Yes, I still want to be able to build a pipeline with the pipeline runner, but be able to separate the component from its communication method. This would allow for easier experimentation and testing so that the components can be used in isolation.

as6520 commented 5 years ago

I believe abstract algorithms in vital along with kwiver process would allow you to do it. The idea is you would create processes with abstract algorithms in them. These algorithm define the interfaces that you can override with your implementation. The implementation is called an arrow which could be either in python or in c++. You would then specify the implementation either in the pipeline or when you are running the pipeline and based on the specification, an object of the implementation is created and passed the data. Does this resolve your issue ?

johnhenning commented 5 years ago

How would this allow isolation of the process though?

as6520 commented 5 years ago

Do you mean isolation of your implementation or the kwiver process ?

johnhenning commented 5 years ago

If I wanted to do something like the code I wrote above, how would I get these isolated input and output streams?

as6520 commented 5 years ago

You can explicitly create an instance of the algorithm and specify the implementation and just pass it the data to test it without using sprokit/pipeline runner as show here.

Additionally this repo shows how to create an arrow in c++ or python and configure them in a pipeline

johnhenning commented 5 years ago

Is there a way to do this without using the abstract algorithms? It isn't clear how to extend them or create your own interfaces. I also want to be able to run these components independent of the framework, which this solution doesn't currently allow. Having the communication represented as streams would give more flexibility.

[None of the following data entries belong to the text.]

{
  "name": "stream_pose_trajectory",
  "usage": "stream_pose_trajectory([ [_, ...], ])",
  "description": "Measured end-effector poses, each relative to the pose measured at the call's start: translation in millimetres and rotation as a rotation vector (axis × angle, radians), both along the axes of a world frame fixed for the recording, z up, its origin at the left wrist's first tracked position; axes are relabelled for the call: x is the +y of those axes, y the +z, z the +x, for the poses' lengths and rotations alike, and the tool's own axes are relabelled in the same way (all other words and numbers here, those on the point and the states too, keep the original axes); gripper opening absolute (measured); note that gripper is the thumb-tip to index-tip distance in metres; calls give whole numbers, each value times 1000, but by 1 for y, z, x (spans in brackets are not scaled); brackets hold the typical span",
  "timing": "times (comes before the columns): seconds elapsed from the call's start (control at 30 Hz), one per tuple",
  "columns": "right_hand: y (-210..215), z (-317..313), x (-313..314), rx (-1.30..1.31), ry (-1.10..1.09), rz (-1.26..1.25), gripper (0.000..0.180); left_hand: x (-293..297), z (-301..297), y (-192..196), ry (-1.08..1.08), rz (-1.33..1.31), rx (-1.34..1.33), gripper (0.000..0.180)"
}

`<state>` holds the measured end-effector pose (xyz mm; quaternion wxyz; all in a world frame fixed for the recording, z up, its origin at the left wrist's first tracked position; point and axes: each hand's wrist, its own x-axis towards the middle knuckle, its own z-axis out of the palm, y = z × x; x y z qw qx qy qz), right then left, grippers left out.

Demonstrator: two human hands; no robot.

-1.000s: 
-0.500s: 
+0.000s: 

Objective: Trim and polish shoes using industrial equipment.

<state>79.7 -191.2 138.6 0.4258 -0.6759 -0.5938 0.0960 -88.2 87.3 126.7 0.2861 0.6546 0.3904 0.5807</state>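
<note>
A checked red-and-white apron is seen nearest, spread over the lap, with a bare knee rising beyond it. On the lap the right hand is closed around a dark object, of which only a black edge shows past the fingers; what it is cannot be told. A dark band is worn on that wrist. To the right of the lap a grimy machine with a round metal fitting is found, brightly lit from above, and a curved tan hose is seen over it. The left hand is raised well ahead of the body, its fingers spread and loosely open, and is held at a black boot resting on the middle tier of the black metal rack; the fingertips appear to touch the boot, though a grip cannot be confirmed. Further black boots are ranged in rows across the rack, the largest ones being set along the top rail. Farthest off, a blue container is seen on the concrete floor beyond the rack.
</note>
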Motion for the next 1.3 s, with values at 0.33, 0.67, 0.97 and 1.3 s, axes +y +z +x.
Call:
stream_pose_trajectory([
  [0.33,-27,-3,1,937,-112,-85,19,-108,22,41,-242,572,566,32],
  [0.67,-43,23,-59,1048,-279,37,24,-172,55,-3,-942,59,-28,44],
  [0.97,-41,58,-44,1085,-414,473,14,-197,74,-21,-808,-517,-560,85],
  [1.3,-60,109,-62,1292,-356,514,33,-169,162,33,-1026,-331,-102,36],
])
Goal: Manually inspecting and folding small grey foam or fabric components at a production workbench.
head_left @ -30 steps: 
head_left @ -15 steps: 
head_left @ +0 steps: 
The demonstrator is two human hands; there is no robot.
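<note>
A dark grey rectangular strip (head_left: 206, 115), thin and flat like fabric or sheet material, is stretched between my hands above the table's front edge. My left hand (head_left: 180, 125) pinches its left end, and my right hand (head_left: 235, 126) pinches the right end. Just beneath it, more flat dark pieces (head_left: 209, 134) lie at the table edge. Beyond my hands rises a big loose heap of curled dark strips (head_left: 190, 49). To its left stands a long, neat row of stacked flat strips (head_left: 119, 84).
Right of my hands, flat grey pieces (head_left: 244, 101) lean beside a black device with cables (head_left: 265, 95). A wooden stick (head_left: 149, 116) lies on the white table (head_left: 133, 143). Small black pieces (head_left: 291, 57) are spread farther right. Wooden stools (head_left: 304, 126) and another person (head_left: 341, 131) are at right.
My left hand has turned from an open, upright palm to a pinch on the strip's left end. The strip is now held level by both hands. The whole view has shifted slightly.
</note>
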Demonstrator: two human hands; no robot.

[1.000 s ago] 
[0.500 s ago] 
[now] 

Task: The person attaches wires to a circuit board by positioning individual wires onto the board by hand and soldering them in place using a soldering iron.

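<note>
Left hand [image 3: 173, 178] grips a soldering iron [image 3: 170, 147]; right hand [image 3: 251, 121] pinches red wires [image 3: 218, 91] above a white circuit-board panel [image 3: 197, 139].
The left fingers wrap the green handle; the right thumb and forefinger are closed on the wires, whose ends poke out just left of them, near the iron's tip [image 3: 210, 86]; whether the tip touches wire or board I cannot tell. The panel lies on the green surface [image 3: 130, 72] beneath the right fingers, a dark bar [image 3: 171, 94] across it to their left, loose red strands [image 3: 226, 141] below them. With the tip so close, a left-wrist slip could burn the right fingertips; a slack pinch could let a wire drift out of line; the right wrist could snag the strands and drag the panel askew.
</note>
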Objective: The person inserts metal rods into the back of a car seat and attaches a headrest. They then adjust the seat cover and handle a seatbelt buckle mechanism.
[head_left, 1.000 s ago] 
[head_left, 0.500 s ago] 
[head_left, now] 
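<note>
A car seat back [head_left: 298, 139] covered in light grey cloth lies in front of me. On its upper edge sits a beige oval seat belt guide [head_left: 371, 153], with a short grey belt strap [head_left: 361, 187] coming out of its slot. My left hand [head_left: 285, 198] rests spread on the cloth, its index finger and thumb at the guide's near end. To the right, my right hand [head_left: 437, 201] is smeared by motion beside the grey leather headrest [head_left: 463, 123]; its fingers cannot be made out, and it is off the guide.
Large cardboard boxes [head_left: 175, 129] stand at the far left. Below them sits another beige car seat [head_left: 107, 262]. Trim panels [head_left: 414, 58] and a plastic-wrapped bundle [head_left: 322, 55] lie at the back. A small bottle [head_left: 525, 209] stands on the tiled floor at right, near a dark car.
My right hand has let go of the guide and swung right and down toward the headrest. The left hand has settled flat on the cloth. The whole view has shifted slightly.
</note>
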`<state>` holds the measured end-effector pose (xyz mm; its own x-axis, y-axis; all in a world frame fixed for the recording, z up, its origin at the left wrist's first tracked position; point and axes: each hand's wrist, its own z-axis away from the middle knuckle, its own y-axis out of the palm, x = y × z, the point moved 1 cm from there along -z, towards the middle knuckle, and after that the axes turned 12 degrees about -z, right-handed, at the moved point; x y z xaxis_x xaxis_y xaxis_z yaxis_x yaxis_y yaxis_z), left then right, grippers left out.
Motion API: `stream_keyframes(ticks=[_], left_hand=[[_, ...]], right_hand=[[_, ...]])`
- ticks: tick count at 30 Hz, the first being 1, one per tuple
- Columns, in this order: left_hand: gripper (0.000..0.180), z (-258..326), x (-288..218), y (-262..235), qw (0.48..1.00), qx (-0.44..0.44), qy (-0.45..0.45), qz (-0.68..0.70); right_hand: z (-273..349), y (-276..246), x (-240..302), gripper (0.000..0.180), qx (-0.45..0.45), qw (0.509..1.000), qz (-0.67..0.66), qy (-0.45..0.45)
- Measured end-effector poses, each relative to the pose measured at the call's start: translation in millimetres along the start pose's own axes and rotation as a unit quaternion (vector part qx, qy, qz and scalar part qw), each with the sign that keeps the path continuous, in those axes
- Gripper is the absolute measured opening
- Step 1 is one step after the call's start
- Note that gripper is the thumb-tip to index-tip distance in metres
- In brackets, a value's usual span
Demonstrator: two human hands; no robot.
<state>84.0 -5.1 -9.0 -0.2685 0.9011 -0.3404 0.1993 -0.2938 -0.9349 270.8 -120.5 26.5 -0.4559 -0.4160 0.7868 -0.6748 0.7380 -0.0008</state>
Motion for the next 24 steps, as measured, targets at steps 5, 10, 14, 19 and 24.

as6520 commented 5 years ago

You can create abstract algorithm to accepts datum and return datum and that would work with your own data types because that is what sprokit is providing you. This can be extended to a map of datum on either ends so that you can take the data on all ports and send the data to all ports.

The problem with a solution without abstract algorithm would be that you would have to ensure that those implementations available in the process and have a mechanism to select one of them. Abstract algorithm is the recommended mechanism in kwiver to do it. But since algorithm and processes don't depend on each other you can define your own approach to select the implementation.

I think the communication model you are describing is essentially what sprokit is providing you. The streams in your example are edges in sprokit that wait for the data and send the data once a process is done with it. The running mechanism is scheduler that is provided by sprokit.